Your assignment
Using the records beneath, say how many lines contain the word "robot", without comment.
○ ○ ○ ○ ○
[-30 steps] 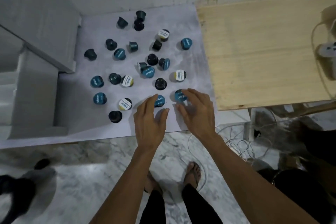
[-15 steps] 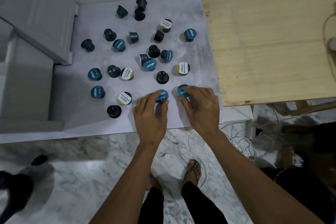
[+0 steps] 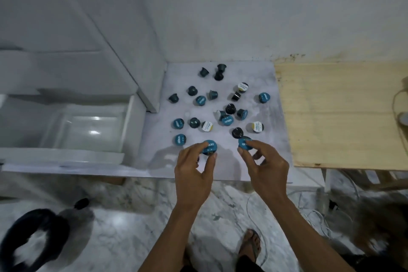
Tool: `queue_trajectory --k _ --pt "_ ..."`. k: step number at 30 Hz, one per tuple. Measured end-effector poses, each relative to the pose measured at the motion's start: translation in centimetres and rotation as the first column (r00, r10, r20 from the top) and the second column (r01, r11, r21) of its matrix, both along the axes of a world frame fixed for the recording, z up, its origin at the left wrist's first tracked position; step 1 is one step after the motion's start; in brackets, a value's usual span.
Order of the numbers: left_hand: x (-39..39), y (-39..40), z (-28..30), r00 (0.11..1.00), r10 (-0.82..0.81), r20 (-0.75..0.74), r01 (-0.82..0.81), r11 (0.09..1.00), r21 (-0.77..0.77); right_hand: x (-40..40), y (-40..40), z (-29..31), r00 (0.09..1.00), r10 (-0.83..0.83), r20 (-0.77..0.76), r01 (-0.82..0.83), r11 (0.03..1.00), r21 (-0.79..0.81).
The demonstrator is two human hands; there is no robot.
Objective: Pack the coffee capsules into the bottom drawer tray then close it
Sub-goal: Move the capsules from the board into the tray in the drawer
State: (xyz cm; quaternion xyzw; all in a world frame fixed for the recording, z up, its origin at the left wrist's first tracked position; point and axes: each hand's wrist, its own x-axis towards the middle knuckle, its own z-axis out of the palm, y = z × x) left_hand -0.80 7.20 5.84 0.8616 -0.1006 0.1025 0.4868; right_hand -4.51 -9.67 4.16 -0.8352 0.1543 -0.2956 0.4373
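Observation:
Several coffee capsules [image 3: 227, 119], dark-bodied with teal or white lids, lie scattered on a white sheet [image 3: 265, 152]. My left hand [image 3: 194, 174] pinches a teal-lidded capsule [image 3: 209, 147] between thumb and fingers near the sheet's front. My right hand [image 3: 265, 170] grips another teal-lidded capsule [image 3: 244, 143]. To the left, the bottom drawer [image 3: 130, 126] of a white plastic unit stands pulled out, and its clear tray [image 3: 72, 132] holds no capsules that I can see.
The upper part of the white drawer unit [image 3: 88, 55] rises at the left. A bare wooden tabletop [image 3: 340, 115] adjoins the sheet on the right, with a cable at its far edge. Below are marble floor, loose white cables [image 3: 309, 212] and my sandalled foot [image 3: 251, 243].
Both hands have closed on a teal capsule each and lifted slightly off the sheet. The view has tilted up and left, bringing the open drawer into sight.

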Motion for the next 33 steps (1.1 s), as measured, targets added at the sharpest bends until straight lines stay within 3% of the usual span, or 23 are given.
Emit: queue_trajectory --k 7,13,22,28,33 --pt "2.9 13.2 7.0 0.991 0.040 0.125 -0.042 0.999 0.013 3.9 10.7 7.0 0.992 0.064 0.105 -0.069 0.997 0.047" --pt "6.8 27.8 9.9 0.977 0.049 0.207 -0.069 0.994 0.088 6.8 22.0 9.0 0.984 0.106 0.143 -0.109 0.994 0.010" --pt "14.6 41.6 9.4 0.999 0.033 -0.025 -0.026 0.972 0.233 11.0 32.6 8.9 0.980 0.198 -0.035 -0.197 0.980 0.025" --pt "22.1 44.9 7.0 0.973 -0.080 -0.216 0.150 0.931 0.333 17.7 35.9 7.2 0.944 0.299 -0.143 -0.299 0.954 0.017" --pt "26.9 46.5 4.7 0.899 -0.169 -0.403 0.347 0.838 0.421 23.5 37.7 3.8 0.832 0.429 -0.352 -0.448 0.894 0.030"
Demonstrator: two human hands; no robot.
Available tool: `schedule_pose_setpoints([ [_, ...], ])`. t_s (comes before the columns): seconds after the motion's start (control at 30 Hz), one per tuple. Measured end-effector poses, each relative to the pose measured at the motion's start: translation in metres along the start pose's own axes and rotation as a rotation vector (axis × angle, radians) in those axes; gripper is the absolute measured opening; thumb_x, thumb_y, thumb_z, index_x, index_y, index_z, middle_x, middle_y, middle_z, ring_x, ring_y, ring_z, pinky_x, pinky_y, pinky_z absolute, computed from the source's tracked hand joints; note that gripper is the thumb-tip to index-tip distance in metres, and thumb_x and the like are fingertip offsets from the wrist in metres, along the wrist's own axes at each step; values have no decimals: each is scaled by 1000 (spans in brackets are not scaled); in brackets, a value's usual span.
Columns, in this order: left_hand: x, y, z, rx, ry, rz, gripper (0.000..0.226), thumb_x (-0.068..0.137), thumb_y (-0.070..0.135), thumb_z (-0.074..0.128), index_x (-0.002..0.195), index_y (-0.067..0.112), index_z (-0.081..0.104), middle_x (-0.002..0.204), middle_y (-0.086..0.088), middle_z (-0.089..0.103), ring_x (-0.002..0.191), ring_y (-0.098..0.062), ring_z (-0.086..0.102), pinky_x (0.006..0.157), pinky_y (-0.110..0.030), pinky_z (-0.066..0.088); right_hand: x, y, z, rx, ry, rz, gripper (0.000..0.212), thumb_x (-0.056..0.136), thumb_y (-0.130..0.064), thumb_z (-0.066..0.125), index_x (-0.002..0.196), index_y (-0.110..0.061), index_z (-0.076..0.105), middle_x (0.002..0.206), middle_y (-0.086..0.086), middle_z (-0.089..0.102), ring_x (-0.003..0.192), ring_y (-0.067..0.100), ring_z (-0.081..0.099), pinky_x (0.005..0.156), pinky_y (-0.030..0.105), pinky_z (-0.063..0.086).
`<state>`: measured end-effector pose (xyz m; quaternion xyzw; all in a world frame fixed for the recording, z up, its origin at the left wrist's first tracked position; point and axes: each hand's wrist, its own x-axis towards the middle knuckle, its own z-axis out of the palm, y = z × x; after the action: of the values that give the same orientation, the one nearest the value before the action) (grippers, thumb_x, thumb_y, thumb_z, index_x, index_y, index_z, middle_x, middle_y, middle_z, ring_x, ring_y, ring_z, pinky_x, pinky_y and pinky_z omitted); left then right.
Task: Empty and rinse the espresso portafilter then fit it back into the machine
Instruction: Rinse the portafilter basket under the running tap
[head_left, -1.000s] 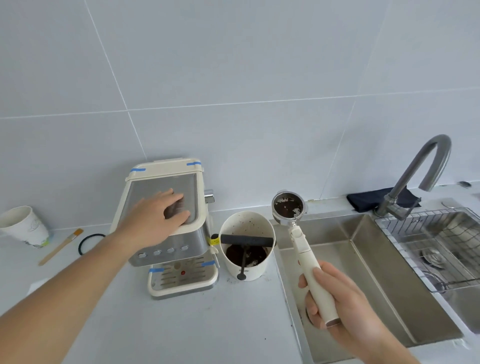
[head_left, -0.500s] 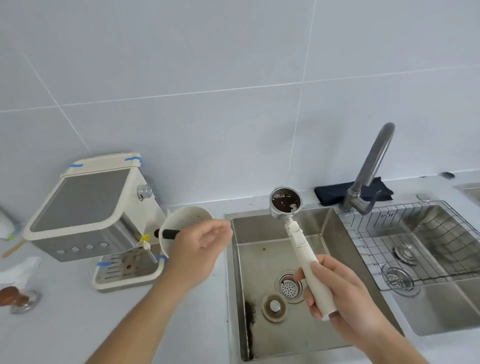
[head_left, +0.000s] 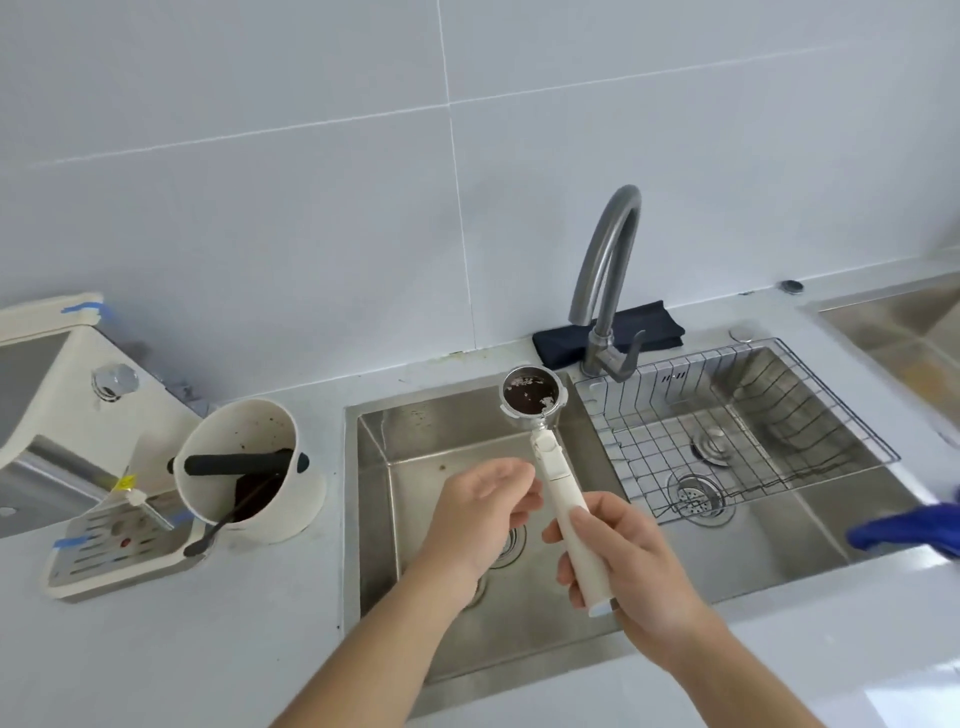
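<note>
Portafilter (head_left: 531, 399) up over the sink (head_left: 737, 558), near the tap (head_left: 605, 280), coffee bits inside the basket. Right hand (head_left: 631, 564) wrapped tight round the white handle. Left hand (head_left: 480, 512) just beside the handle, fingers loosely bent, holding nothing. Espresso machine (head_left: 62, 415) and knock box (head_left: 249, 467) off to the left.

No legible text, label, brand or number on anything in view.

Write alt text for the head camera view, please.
A right hand holds a portafilter with coffee residue above a steel sink, the left hand beside its handle. A knock box and espresso machine stand left.
</note>
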<state>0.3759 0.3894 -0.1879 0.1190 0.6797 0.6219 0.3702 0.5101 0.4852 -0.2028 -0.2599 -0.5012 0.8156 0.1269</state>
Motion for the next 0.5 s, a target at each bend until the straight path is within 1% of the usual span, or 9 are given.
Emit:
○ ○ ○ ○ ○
Answer area
2